• **WHAT THIS TASK INVOLVES**:
From the data underneath, reproduce exactly the stretch that begins at the line with "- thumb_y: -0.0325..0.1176" and ends after the line with "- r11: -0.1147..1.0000".

• **SOURCE RECORDS**:
▼

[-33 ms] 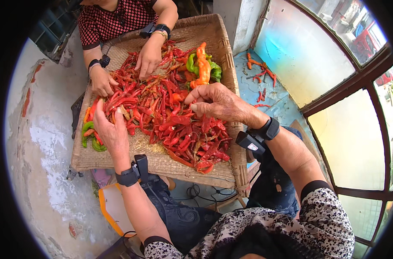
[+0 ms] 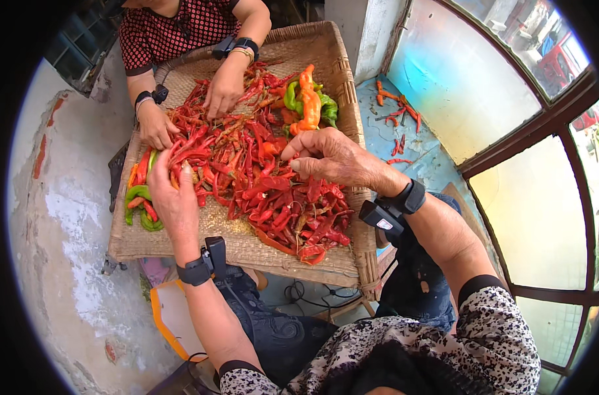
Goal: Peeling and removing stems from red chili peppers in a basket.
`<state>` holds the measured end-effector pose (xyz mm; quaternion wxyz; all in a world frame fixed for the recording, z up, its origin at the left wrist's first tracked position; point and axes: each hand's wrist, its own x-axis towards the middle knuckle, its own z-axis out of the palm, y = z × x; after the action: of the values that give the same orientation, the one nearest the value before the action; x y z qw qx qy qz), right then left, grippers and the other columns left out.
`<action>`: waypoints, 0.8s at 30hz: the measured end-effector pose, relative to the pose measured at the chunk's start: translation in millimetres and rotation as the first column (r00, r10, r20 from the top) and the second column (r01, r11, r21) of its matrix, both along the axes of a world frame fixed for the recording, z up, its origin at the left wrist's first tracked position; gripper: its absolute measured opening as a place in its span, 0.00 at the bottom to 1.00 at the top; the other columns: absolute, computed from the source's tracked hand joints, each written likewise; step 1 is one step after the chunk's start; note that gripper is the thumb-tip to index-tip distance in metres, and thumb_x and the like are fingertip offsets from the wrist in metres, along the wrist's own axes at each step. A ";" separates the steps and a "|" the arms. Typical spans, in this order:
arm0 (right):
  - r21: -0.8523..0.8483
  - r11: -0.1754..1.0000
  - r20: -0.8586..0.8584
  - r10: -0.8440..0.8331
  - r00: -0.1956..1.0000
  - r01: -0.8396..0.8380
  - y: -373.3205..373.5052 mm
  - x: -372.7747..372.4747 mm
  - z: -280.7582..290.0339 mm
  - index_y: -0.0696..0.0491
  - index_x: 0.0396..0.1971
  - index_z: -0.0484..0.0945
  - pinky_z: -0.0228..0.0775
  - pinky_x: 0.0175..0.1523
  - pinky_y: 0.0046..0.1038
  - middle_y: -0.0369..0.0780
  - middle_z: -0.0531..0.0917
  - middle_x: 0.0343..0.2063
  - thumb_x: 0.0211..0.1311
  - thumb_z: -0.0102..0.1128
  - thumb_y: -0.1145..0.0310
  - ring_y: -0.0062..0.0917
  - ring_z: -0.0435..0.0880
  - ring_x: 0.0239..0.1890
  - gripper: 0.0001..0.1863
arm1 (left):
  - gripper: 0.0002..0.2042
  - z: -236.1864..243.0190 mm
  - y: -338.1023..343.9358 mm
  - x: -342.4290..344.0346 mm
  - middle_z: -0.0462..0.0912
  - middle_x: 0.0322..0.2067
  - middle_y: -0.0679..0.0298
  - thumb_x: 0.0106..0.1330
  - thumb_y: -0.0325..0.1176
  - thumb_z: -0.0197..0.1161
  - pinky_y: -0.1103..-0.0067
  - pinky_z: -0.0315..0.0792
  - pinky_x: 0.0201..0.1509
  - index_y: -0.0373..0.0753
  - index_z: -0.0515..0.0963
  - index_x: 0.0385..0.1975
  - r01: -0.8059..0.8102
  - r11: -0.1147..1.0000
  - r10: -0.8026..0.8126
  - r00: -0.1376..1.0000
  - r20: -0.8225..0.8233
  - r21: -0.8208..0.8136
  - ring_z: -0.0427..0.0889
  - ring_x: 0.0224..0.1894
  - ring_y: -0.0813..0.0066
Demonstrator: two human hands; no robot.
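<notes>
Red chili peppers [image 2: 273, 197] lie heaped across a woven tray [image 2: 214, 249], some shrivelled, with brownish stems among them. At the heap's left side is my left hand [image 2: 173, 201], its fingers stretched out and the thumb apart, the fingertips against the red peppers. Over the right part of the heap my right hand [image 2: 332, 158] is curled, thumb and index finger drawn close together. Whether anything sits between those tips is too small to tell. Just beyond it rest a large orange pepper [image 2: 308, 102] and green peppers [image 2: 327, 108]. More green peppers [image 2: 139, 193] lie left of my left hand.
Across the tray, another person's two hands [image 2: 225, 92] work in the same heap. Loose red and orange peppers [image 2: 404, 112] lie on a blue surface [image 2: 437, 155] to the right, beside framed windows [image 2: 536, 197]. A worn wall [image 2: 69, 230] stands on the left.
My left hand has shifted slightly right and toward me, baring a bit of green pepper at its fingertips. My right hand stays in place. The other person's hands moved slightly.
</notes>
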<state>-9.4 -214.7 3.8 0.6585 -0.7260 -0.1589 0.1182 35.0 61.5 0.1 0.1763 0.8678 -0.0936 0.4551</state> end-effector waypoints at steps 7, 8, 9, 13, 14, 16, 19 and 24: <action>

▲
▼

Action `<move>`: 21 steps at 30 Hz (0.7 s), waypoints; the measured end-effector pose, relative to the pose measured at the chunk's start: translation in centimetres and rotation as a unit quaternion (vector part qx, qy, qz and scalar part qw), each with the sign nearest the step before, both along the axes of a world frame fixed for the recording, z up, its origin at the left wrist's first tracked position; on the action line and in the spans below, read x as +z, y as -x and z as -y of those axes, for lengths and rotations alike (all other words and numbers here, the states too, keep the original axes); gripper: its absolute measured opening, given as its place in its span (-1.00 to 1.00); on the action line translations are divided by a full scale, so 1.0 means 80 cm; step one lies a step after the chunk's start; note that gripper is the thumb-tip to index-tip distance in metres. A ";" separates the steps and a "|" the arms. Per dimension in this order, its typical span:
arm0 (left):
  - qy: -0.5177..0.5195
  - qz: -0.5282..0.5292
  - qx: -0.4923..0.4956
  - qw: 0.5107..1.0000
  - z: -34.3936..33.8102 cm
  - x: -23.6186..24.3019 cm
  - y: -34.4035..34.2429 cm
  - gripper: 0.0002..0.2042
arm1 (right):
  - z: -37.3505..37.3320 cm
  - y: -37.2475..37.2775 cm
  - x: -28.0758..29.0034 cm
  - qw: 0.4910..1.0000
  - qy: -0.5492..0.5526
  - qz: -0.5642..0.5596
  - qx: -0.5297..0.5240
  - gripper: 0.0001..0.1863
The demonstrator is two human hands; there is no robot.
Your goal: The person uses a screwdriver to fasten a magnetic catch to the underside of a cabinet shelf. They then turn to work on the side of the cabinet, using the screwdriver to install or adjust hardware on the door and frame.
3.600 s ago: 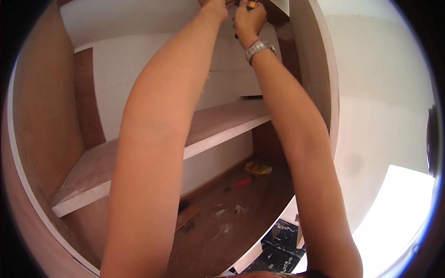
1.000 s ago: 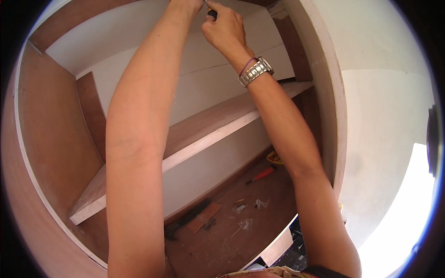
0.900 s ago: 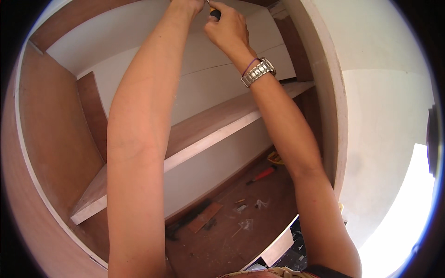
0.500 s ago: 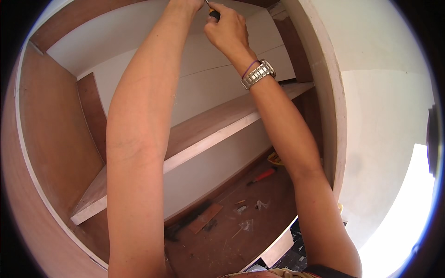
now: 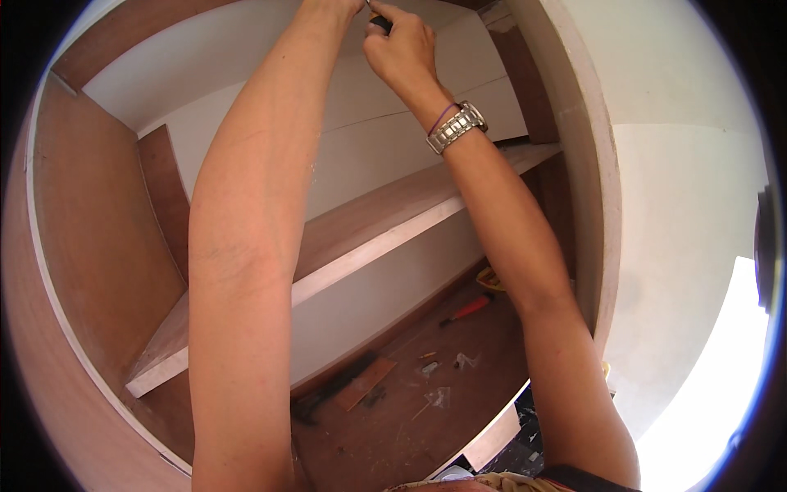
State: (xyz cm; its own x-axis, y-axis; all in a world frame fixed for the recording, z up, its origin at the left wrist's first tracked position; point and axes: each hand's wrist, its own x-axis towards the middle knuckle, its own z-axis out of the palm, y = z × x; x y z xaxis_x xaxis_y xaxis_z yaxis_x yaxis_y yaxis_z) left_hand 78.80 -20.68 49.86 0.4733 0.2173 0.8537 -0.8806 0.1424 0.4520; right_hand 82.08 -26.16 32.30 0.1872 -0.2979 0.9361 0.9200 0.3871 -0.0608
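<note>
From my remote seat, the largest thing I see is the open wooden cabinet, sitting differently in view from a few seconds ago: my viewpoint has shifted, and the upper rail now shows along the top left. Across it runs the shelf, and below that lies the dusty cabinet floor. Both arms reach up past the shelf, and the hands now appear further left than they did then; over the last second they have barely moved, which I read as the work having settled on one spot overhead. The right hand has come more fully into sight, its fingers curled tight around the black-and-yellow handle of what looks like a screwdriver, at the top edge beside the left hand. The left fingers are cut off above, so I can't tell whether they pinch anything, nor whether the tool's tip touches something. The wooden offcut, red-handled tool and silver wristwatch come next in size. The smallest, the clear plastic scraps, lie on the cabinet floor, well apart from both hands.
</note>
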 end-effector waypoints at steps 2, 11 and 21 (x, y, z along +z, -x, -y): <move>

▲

• **THE COMPLETED TASK**:
  - thumb_y: -0.0325..0.1176
  - thumb_z: -0.0197..0.1161
  - pinky_y: -0.1103..-0.0067
  - pinky_z: -0.0315..0.0792
  - pinky_x: 0.0201..0.1509
  - index_y: -0.0373..0.0753
  - index_z: -0.0515..0.0963
  - index_x: 0.0385..0.1975
  - r01: -0.8059..0.8102
  - r11: -0.1147..1.0000

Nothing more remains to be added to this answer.